[Available data — start]

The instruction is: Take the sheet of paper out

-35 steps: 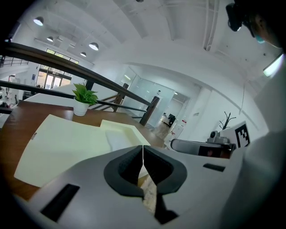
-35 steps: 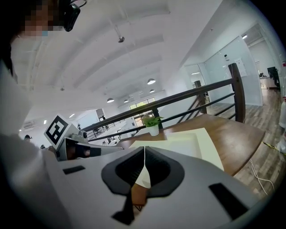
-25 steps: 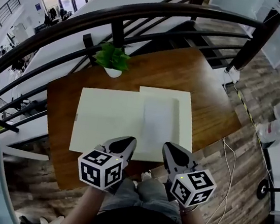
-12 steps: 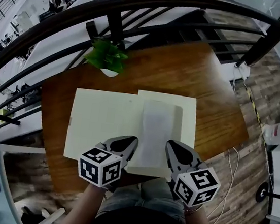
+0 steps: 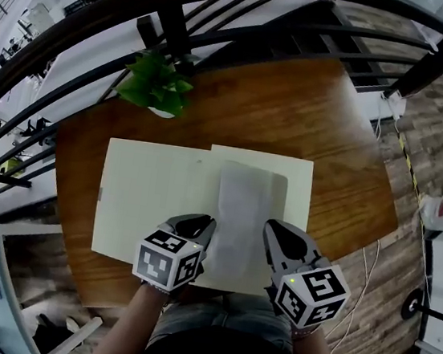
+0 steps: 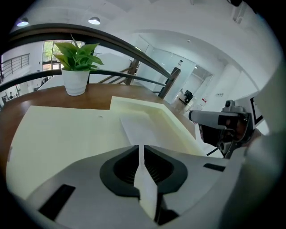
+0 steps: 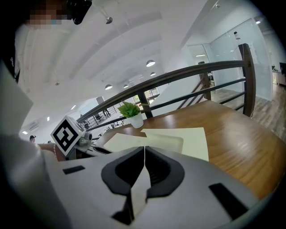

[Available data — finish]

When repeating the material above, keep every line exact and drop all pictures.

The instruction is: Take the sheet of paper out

-35 steps: 
-35 steps: 
-25 steps: 
-12 steps: 
+0 steps: 
+0 steps: 
+0 steps: 

Nothing remains to be added to the exercise.